YOUR GOAL: Your task is to copy every line of the records below that contains "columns".

SUPPLIED DATA:

-.-.-

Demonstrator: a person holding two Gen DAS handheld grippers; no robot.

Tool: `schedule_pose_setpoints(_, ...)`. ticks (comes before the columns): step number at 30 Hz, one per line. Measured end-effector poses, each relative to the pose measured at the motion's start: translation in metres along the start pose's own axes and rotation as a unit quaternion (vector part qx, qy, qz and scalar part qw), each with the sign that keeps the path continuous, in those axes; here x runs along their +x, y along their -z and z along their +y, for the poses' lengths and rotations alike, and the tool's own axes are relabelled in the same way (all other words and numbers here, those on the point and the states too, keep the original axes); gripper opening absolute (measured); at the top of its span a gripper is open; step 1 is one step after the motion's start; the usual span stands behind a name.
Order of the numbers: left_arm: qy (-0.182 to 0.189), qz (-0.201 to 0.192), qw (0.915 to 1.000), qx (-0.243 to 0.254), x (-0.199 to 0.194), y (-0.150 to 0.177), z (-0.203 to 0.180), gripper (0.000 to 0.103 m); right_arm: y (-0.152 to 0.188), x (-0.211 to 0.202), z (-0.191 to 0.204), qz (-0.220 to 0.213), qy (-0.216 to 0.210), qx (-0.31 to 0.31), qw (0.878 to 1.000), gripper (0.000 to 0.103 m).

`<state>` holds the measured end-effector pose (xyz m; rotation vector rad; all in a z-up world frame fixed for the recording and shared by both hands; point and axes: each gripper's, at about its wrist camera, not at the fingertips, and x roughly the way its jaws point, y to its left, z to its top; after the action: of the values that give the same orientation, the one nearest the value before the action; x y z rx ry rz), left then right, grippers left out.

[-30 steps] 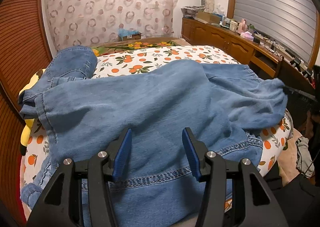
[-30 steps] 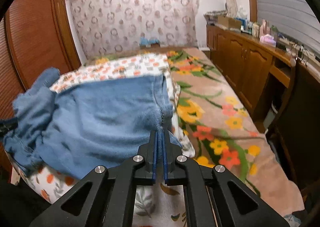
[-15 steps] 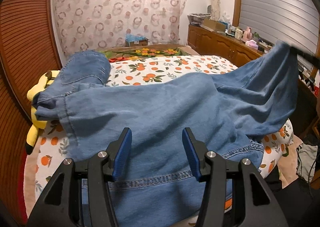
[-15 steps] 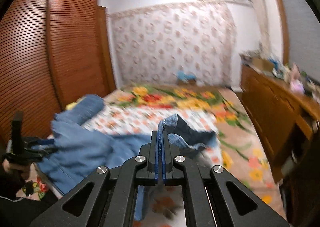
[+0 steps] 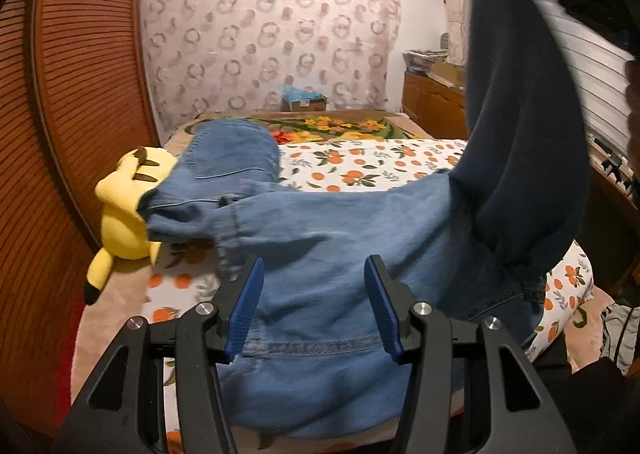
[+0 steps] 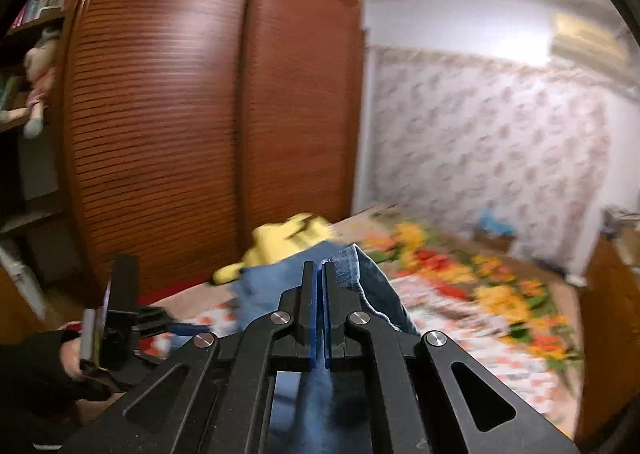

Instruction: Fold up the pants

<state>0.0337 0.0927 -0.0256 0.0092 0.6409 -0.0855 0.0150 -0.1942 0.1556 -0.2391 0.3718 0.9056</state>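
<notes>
Left wrist view: the left gripper stands parted above the waistband, its pads clear of the cloth. Blue denim pants lie across the bed. The right gripper is clamped on a raised pant leg. Beyond lies a yellow plush toy.

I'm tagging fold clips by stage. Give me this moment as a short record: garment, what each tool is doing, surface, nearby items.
garment: blue denim pants, spread across the bed, one end lifted high at the right of the left wrist view
right tool: shut on the pants, denim pinched between its blue pads
left tool: jaws apart over the waistband area, pads not pressing the cloth
surface: bed with orange-print sheet
nearby: yellow plush toy at the pants' far left end; wooden wardrobe beside the bed
stage: fold under way, not yet laid down
</notes>
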Motion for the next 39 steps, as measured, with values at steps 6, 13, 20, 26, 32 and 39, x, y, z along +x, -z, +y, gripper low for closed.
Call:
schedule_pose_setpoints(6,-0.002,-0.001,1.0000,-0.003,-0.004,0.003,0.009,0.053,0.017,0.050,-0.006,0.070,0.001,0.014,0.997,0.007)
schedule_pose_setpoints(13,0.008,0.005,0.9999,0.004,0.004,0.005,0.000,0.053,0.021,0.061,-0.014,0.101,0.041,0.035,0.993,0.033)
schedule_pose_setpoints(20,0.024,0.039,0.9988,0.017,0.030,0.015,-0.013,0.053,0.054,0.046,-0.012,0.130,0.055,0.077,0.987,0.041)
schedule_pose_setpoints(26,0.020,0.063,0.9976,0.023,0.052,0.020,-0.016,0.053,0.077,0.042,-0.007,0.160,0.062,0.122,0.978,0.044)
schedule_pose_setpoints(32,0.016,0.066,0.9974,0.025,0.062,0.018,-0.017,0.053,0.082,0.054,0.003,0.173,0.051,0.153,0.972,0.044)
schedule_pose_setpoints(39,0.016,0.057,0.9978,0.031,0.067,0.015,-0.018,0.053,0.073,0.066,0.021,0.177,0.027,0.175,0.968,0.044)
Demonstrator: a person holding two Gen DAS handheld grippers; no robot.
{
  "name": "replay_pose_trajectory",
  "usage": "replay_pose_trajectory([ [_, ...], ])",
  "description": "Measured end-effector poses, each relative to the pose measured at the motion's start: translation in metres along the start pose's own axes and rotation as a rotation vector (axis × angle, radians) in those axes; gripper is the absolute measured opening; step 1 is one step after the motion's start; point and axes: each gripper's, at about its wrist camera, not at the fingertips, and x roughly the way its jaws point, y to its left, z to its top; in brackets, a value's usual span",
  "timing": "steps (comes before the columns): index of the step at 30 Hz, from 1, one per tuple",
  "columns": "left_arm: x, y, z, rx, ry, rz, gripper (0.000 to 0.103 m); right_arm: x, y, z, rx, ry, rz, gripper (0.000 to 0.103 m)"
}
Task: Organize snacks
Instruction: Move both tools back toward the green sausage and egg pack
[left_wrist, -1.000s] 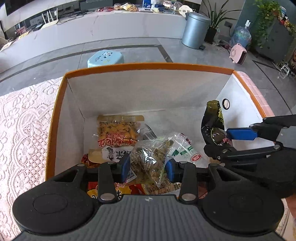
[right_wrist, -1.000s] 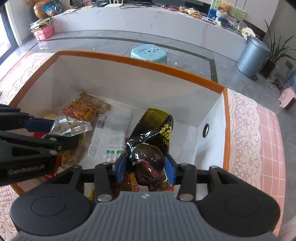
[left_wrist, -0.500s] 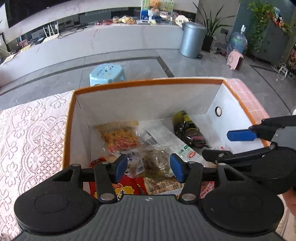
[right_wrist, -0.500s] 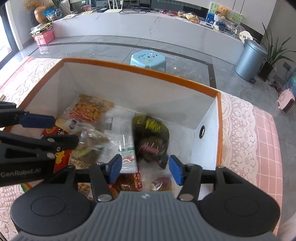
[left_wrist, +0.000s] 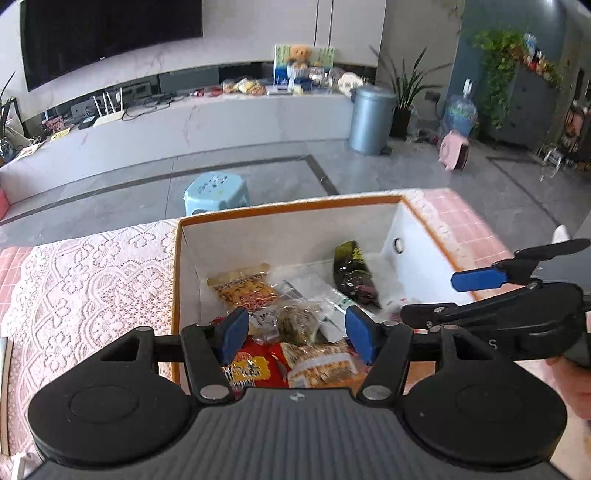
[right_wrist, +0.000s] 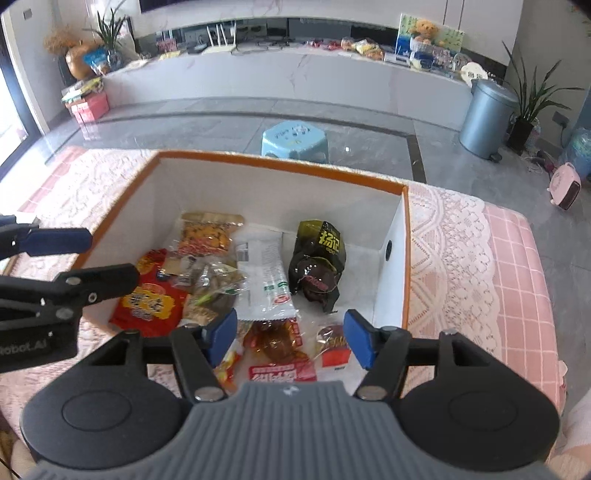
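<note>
An orange-rimmed white box (left_wrist: 288, 206) (right_wrist: 280, 166) on the lace-covered table holds several snack packets. The dark green packet (left_wrist: 352, 275) (right_wrist: 319, 258) lies at the box's right side. The clear bag of brown snacks (left_wrist: 297, 319) (right_wrist: 218, 280) lies in the middle, beside an orange packet (left_wrist: 243, 290) (right_wrist: 207, 234) and a red packet (right_wrist: 151, 299). My left gripper (left_wrist: 293, 330) is open and empty above the box's near edge. My right gripper (right_wrist: 290, 338) is open and empty above the box's near right part; it also shows in the left wrist view (left_wrist: 443, 295).
A white lace cloth (left_wrist: 85, 280) over a pink checked cover (right_wrist: 513, 280) surrounds the box. Beyond the table are a light blue stool (left_wrist: 216, 190) (right_wrist: 293, 138), a grey bin (left_wrist: 371, 118) and a long white counter (right_wrist: 288, 77).
Both grippers opened and let their packets fall into the box: the left dropped the clear bag, the right the dark green packet. Both have since drawn back and up from the box.
</note>
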Motion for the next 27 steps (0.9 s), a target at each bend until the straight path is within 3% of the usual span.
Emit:
replay_pose_trajectory([
  [8, -0.054, 0.008, -0.039, -0.104, -0.11, -0.021, 0.075, -0.061, 0.012, -0.04, 0.049, -0.154, 0.016, 0.067],
  [14, -0.062, 0.013, -0.08, -0.159, -0.094, -0.053, 0.075, -0.09, 0.027, -0.091, 0.048, -0.277, 0.009, 0.072],
  [20, -0.048, 0.035, -0.12, -0.318, -0.054, -0.029, 0.075, -0.09, 0.043, -0.141, 0.097, -0.332, -0.012, 0.072],
  [27, -0.027, 0.053, -0.15, -0.469, -0.044, 0.004, 0.075, -0.056, 0.065, -0.182, 0.129, -0.336, -0.082, 0.077],
])
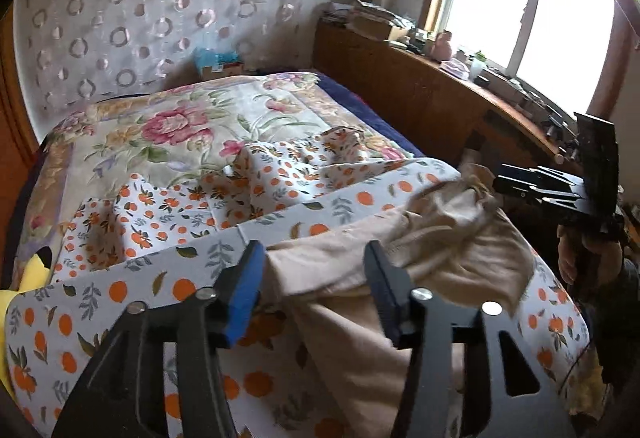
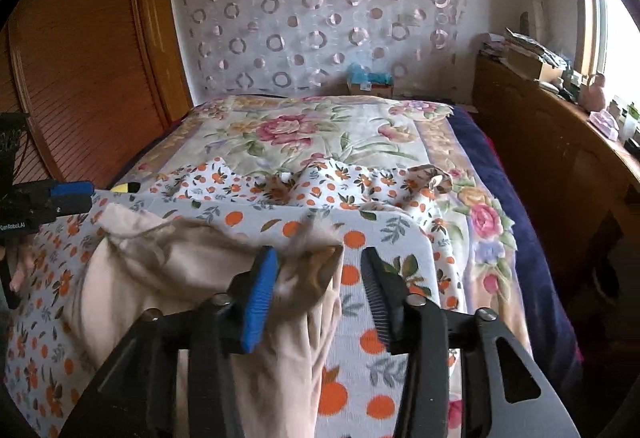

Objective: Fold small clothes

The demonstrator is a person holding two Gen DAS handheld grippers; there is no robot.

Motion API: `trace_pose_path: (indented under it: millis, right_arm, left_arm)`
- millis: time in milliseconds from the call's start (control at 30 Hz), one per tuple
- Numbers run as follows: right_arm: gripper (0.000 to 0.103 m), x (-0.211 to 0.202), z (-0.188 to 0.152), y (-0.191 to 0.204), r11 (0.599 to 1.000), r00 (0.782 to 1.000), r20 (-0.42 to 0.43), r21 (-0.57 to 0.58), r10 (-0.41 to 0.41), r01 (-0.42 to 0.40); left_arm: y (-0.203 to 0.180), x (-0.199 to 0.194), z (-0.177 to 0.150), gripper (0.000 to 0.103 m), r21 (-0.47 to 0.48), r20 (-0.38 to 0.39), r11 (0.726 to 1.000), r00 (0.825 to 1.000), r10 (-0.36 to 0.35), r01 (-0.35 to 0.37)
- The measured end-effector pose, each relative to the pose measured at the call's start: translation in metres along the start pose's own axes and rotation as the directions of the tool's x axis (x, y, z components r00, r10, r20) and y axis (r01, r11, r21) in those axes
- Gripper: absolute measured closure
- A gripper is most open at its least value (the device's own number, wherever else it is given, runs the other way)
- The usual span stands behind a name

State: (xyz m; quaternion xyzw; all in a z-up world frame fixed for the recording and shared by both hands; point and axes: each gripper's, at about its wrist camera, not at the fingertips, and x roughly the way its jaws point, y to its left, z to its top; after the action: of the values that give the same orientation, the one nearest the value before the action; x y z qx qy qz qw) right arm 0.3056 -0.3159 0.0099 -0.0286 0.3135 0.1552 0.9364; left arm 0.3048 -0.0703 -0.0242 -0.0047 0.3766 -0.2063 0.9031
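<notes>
Both the left gripper [image 1: 316,290] and right gripper [image 2: 320,298] hover with jaws spread over the rumpled beige garment [image 1: 420,238] on the bed [image 2: 320,134]. Each should pinch a clear edge, then pull it flat before folding.

The only lettering that can be read is white print on the black body of the left gripper [image 2: 74,196], seen at the left edge of the right wrist view: it appears to say "GenRoboLAI", though the last letters are small and uncertain. It sits on the gripper's housing, behind the blue-padded fingers. A cardboard box [image 2: 370,88] at the far end of the bed carries a label too small to read.
</notes>
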Motion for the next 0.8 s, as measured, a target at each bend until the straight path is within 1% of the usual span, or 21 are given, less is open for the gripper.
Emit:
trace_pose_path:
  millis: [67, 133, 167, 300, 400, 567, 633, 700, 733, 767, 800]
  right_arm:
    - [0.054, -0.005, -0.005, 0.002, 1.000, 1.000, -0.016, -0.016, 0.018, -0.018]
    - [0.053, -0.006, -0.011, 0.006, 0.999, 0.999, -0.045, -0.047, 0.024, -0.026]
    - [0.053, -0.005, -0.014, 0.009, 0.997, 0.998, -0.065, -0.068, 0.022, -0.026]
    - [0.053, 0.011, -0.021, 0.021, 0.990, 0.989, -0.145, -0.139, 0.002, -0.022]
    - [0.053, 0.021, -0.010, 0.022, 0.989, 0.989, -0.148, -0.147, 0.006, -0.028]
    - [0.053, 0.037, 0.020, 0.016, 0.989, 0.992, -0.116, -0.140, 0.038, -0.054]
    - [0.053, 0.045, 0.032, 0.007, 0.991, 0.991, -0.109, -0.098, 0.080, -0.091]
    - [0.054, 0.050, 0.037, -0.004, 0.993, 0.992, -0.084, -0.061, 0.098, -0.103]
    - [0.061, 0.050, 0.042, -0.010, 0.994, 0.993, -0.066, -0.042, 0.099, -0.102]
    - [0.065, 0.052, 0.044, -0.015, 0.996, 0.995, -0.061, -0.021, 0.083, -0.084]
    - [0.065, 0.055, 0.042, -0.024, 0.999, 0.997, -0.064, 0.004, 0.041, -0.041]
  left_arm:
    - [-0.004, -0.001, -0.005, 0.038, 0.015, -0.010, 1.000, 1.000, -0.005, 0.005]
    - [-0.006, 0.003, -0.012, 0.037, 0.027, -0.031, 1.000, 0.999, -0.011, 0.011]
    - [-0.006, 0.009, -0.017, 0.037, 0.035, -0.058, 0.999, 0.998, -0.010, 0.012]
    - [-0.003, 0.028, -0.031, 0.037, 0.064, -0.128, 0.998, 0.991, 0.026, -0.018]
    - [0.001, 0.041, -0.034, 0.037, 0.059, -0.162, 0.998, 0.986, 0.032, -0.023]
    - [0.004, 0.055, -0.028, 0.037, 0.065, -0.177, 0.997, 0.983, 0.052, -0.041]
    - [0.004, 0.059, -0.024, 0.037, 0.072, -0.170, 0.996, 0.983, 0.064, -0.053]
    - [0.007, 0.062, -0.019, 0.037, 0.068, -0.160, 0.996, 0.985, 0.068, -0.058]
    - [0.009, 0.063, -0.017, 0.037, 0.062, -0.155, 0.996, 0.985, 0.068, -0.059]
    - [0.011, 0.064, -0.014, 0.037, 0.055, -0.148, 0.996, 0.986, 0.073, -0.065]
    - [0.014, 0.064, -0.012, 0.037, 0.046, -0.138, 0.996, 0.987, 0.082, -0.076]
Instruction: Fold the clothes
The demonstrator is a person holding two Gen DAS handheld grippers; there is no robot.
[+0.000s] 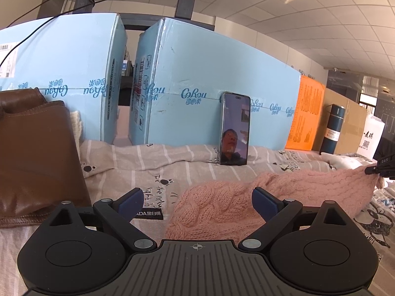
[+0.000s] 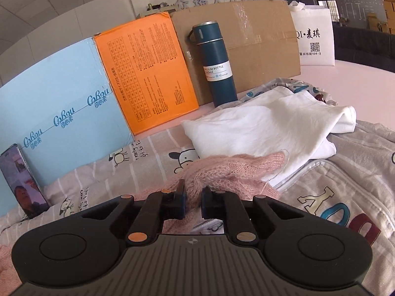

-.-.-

WRITTEN SOLUTION:
Tool: `schedule_pose_setpoints(_, ...)`. ticks (comes before the columns): step number at 30 Hz, one per line. Measured end-effector poses, each relative to the pose measured at the motion's start: translation in metres along the start pose's own axes and rotation as a unit quaternion (vector part qx, qy, qz and scalar part qw), each with the sign that keeps the path continuous, in those axes; here x runs along their +x, y along their -z and z along their +y, for the poses' lengths and rotations alike, and the tool's own axes are relabelled in the same way (all other words and numbers here, those on the point and the states too, keep the original axes); gripper opening absolute (measured); at the top of its span a gripper is open; step 1 is one step after the motion's start; the usual span stands behind a name.
  "timing": "steps (comes before the columns): index of the step at 30 Hz, from 1, one per tuple",
  "columns": "left_arm: x, y, z, rx, ry, rz, gripper (0.000 to 0.103 m); right_arm: x, y, z, rx, ry, rz, gripper (0.000 to 0.103 m)"

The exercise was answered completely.